Fish kills are the most obvious effect of acid sulfate soils; the chronic, less visible effects such as reduced hatching and decline in growth rates are more common and widespread. Repeated flows of acid water prevent the fish population recovering.

Acid water also affects the health of fish and other aquatic life through damage to the skin and gills. Skin damage increases the susceptibility of fish to fungal infections which may lead to diseases such as epizootic ulcerative syndrome, also known as 'red spot disease'. Gill and skin damage reduce the ability of fish to take in oxygen or regulate their intake of salts and water. ’Red spot’ disease causes significant economic losses to commercial fishermen.

Boney bream with red spot disease

Commercially important species, such as oysters, can also be affected by acid sulfate soil outflows.

Acid water affects the habitat of aquatic life. When acid water mixes with less acid stream water (above pH 4) the iron dissolved in the acid water precipitates and smothers plants and the streambed. These iron solids can move downstream and smother streambeds where there is no acid water.

The aluminium in acid water is toxic to most water organisms because it damages their gills and at lethal levels can suffocate them. Cloudy green-blue water is an indicator of the presence of aluminium.

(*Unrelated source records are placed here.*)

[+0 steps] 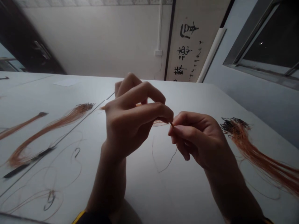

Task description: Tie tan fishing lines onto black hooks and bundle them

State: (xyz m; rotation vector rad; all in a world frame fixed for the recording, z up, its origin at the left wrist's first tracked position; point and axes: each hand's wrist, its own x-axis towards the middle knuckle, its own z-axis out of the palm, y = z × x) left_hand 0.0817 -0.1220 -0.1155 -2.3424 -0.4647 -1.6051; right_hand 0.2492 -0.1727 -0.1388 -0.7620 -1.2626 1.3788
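Nearest me, a thin dark hook [49,199] lies among looping fine threads [28,201] on the smooth white surface [187,199]. My left fingers [172,119] curl over and narrow onto a tiny golden-brown piece [172,124], though my hand hides their thumb; my right fingers [171,128] pinch that same piece, above the middle of the surface. Orange strands [160,123] show just behind my left fingers, and a kinked thread [159,171] dangles or lies below my right; I can't tell which. To the left sit a smaller black hook [77,152], a slim black tool [28,162] across the seam, and a curved coppery bundle [50,127] with a tangled dark end. A straighter bundle [22,126] lies beyond the tool. At right, a thick bundle [247,140] ends in clustered black hooks [234,124]. Open room runs past my hands to the far edge, with a pale sheet [66,82] near it at left. Beyond hangs a scroll [198,18] of bold brushed Chinese characters, its lowest one cut off.
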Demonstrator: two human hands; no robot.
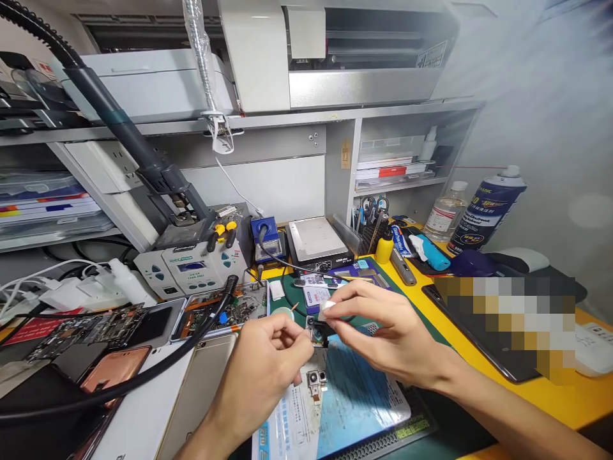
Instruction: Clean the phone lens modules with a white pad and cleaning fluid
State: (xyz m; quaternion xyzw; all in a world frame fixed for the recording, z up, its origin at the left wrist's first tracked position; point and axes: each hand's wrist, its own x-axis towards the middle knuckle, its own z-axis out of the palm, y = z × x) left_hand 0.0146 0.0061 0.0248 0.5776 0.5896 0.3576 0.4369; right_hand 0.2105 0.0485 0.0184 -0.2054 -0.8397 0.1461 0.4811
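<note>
My left hand (268,364) is closed, pinching the edge of a small dark phone part with a round lens-like piece (317,333). My right hand (390,326) pinches a small white wad (326,308) between thumb and fingertips, close to the top of that part. What the wad is made of is too small to tell. Below the hands, a phone camera module (315,381) with a short flex connector lies on a blue-and-white sheet (368,396). Partly hidden behind my left fingers is a small round pale container (286,312).
A tray of small parts (244,306) lies to the left, with a black hose (191,348) crossing in front. Phones and circuit boards (90,332) crowd the left side. Behind stand a grey rework station (191,268) and a heating plate (318,239). At right are a spray can (486,211) and a dark phone (469,332).
</note>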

Sulfuric acid can also dissolve heavy metals in the soil such as cadmium. When these are washed into waterways after rain they can be absorbed by fish and other aquatic life.

Only a few acid-tolerant waterplants can survive in acid water: these include waterlilies and spike rushes. The acid-tolerant waterlilies can take over the drain or stream, even when pH returns to normal, preventing other species from re-establishing.

High levels of aluminium in acid water can cause particles floating in the water to clump together and drop to the bottom, leaving the water crystal clear. This clarity looks attractive but indicates that the water is too acid for aquatic life. The clear water can be up to 50C warmer than water with particles floating in it. The clear water allows acid-tolerant plants to saturate the water with oxygen which can kill fish through the ’bends’ or gas bubble disease. Clear water also increases the risk of fish suffering sunburn and melanomas. Listed below are the short term and long term effects of acid water on fish and fish habitat.

Short term effects

  • fish kills
  • fish disease
  • mass mortalities of microscopic organisms
  • increased light penetration due to water clarity
  • loss of acid-sensitive crustaceans
  • destruction of fish eggs

Long term effects

  • loss of habitat
  • persistent iron coatings
  • alterations to waterplant communities
  • invasion by acid-tolerant waterplants
  • reduced spawning success due to stress
  • barriers to fish passage due to chemical pollution
  • reduced food resources
  • dominance of acid-tolerant plankton species
  • growth abnormalities
  • reduced growth rates
  • increased predation
  • changes in food web
  • damaged and undeveloped eggs
  • reduced recruitment
  • higher water temperatures due to increased light penetration
  • increased availability of toxic elements
  • reduced availability of nutrients.